DATA BELOW.
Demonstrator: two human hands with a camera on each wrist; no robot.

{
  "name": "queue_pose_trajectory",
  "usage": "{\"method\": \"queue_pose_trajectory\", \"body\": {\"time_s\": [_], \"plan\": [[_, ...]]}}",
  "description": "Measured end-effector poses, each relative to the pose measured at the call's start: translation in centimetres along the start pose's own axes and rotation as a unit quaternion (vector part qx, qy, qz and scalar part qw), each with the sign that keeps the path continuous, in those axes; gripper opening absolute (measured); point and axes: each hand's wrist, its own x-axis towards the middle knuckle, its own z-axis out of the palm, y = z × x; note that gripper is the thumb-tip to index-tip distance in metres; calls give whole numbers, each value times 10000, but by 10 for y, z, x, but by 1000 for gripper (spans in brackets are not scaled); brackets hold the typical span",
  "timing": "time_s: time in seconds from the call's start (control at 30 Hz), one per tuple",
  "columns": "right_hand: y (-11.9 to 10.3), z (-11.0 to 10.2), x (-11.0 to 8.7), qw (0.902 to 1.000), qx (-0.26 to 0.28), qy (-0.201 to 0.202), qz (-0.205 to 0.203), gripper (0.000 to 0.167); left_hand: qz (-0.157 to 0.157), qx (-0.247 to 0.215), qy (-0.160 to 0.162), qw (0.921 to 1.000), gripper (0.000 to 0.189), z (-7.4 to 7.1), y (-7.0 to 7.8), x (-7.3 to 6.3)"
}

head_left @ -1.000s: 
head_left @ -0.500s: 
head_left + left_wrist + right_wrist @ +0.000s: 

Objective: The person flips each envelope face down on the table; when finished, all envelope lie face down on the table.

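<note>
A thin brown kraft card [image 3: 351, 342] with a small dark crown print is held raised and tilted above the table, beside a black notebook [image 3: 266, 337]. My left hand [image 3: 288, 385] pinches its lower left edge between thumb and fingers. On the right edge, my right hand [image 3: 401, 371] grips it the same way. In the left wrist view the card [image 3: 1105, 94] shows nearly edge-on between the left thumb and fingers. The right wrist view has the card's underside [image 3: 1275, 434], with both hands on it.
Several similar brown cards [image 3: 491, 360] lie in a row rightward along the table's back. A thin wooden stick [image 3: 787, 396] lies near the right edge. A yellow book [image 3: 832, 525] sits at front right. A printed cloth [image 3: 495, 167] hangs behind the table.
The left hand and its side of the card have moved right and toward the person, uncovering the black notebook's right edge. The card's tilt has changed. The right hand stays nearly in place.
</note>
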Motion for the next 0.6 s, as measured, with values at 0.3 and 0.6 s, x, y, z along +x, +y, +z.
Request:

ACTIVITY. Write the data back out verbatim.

SOLUTION FOR THIS TASK.
Demonstrator: two human hands with a camera on each wrist; no robot.

{
  "name": "queue_pose_trajectory",
  "usage": "{\"method\": \"queue_pose_trajectory\", \"body\": {\"time_s\": [_], \"plan\": [[_, ...]]}}",
  "description": "Measured end-effector poses, each relative to the pose measured at the call's start: translation in centimetres along the start pose's own axes and rotation as a unit quaternion (vector part qx, qy, qz and scalar part qw), each with the sign that keeps the path continuous, in those axes; gripper opening absolute (measured); point and axes: each hand's wrist, its own x-axis towards the middle knuckle, its own z-axis out of the palm, y = z × x; note that gripper is the thumb-tip to index-tip distance in metres; calls give whole numbers, each value times 10000, but by 10 for y, z, x, but by 1000 for gripper (spans in brackets are not scaled); brackets hold the typical span",
  "timing": "time_s: time in seconds from the call's start (control at 30 Hz), one per tuple",
  "columns": "right_hand: y (-11.9 to 10.3), z (-11.0 to 10.2), x (-11.0 to 8.7), qw (0.902 to 1.000), qx (-0.26 to 0.28), qy (-0.201 to 0.202), qz (-0.205 to 0.203), gripper (0.000 to 0.167); left_hand: qz (-0.157 to 0.157), qx (-0.247 to 0.215), qy (-0.160 to 0.162), qw (0.921 to 1.000), gripper (0.000 to 0.189), z (-7.4 to 7.1), y (-7.0 to 7.8), x (-7.3 to 6.3)"
}

head_left @ -1.000s: 
head_left @ -0.500s: 
head_left + left_wrist + right_wrist @ +0.000s: 

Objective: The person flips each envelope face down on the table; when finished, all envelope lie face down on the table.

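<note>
A thin brown kraft card [image 3: 351, 342] with a small dark crown print is held raised and tilted above the table, beside a black notebook [image 3: 266, 337]. My left hand [image 3: 288, 385] pinches its lower left edge between thumb and fingers. On the right edge, my right hand [image 3: 401, 371] grips it the same way. In the left wrist view the card [image 3: 1105, 94] shows nearly edge-on between the left thumb and fingers. The right wrist view has the card's underside [image 3: 1275, 434], with both hands on it.
Several similar brown cards [image 3: 491, 360] lie in a row rightward along the table's back. A thin wooden stick [image 3: 787, 396] lies near the right edge. A yellow book [image 3: 832, 525] sits at front right. A printed cloth [image 3: 495, 167] hangs behind the table.
The left hand and its side of the card have moved right and toward the person, uncovering the black notebook's right edge. The card's tilt has changed. The right hand stays nearly in place.
</note>
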Motion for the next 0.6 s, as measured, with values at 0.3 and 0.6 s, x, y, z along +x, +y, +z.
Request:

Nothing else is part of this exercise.